Einstein Noah Restaurant Group Sold to JAB Holding Company for $374 Million

By Frazer Jones
Another week, another acquisition. Todays merger deal involves the small bagel empire Einstein Noah Restaurant Group, parent company to bagel-based QSR...

Another week, another acquisition. Today’s merger deal involves the small bagel empire Einstein Noah Restaurant Group, parent company to bagel-based QSR franchises Einstein Bros Bagels and Manhattan Bagel, along with the fully company-owned chain Noah’s New York Bagels. According to a press release issued today by Einstein Noah Restaurant Group, the business has agreed to be acquired by German private equity firm JAB Holding Company for $20.25 per share in cash – that’s a 47 percent premium over the brand’s average that values the company at approximately $374 million, to the satisfaction of the brand’s current stockholders:

“Through this transaction with JAB, which has a long and distinguished track record of investing in premium consumer companies, we will not only realize significant immediate value for our stockholders, but will continue to revitalize our brand, enhance our nationwide footprint and solidify our position as the leader in the fresh-baked bagels industry,” said Nelson Heumann, Chairman of the Board of Einstein Noah Restaurant Group. “Over the past few years, our dedicated employees have helped enhance our strong and growing brand leadership, and with JAB’s backing, we expect to build upon our success and position as a category leader.”

 

Equity firm JAB Holding Company is perhaps better known by its former name, Joh.
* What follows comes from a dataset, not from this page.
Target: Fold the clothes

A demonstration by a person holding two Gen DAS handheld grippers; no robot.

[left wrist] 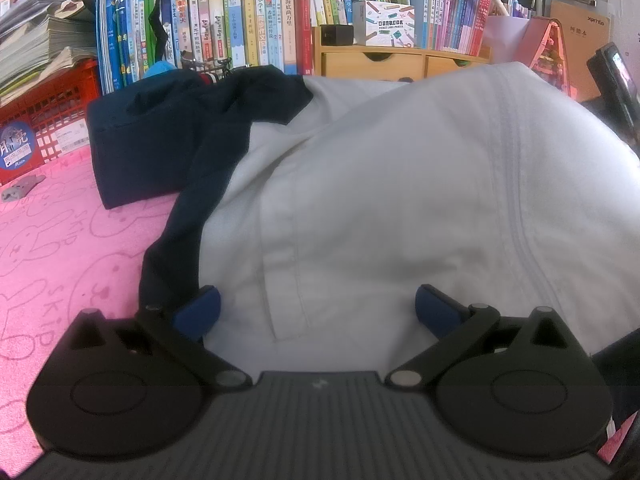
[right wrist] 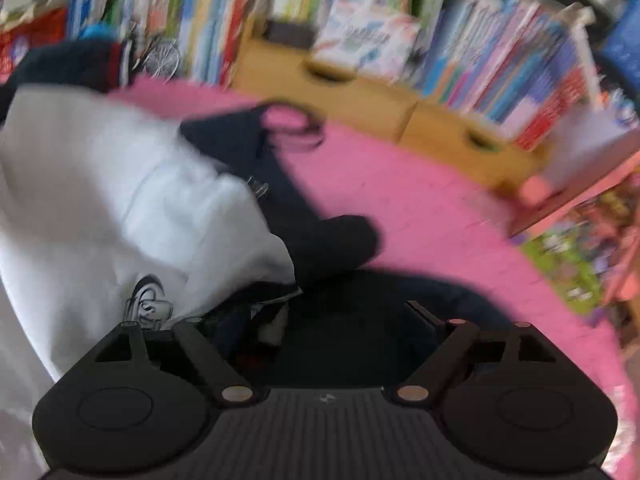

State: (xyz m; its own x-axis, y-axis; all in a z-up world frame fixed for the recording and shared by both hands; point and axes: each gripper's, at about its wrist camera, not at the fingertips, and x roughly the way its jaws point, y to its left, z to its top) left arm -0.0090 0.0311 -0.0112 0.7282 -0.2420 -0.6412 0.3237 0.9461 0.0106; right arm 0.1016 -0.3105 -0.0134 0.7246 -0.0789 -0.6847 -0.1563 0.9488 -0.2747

A. Benckiser, and is a parent company to several other breakfast-related brands including Peet’s Coffee & Tea and Caribou Coffee. That history makes the two businesses a good fit, as JAB chief executive officer Olivier Goudet explains in Einstein Noah’s media release:

“Einstein Noah Restaurant Group has a great collection of brands that reflect JAB’s long-term investment philosophy and we see significant opportunity for growth,” said Olivier Goudet, Partner and CEO of JAB. “We welcome Einstein Noah Restaurant Group and its employees to the JAB family, and we are excited to be a part of the next chapter of its growth.”

 

According to the release, Einstein Noah Restaurant Group’s largest stockholder to date has been Greenlight Capital who worked to build up the brand into a desirable entity. The investment group has offered its full support of the JAB takeover to help develop Einstein Noah’s brands even further:

“Greenlight supports this transaction, which we believe delivers significant value to Einstein Noah Restaurant Group stockholders and is a win-win for all parties," said David Einhorn, founder and president of Greenlight Capital, Einstein Noah Restaurant Group’s largest stockholder. "For more than a decade, we have worked closely with the Einstein Noah Restaurant Group to execute a turnaround plan, reducing debt and expanding its store footprint. JAB is an experienced firm that will lead Einstein Noah Restaurant Group into its next phase of growth.”

 

Tax inversion has been a hot topic in the industry recently, and it’s hard not to think of it when a United States-based company and a foreign company enter into an acquisition deal. But much like last week’s Pabst Brewing Company buyout, Einstein Noah Restaurant Group will remain headquartered in Colorado and will operate as a standalone business as terms of the acquisition.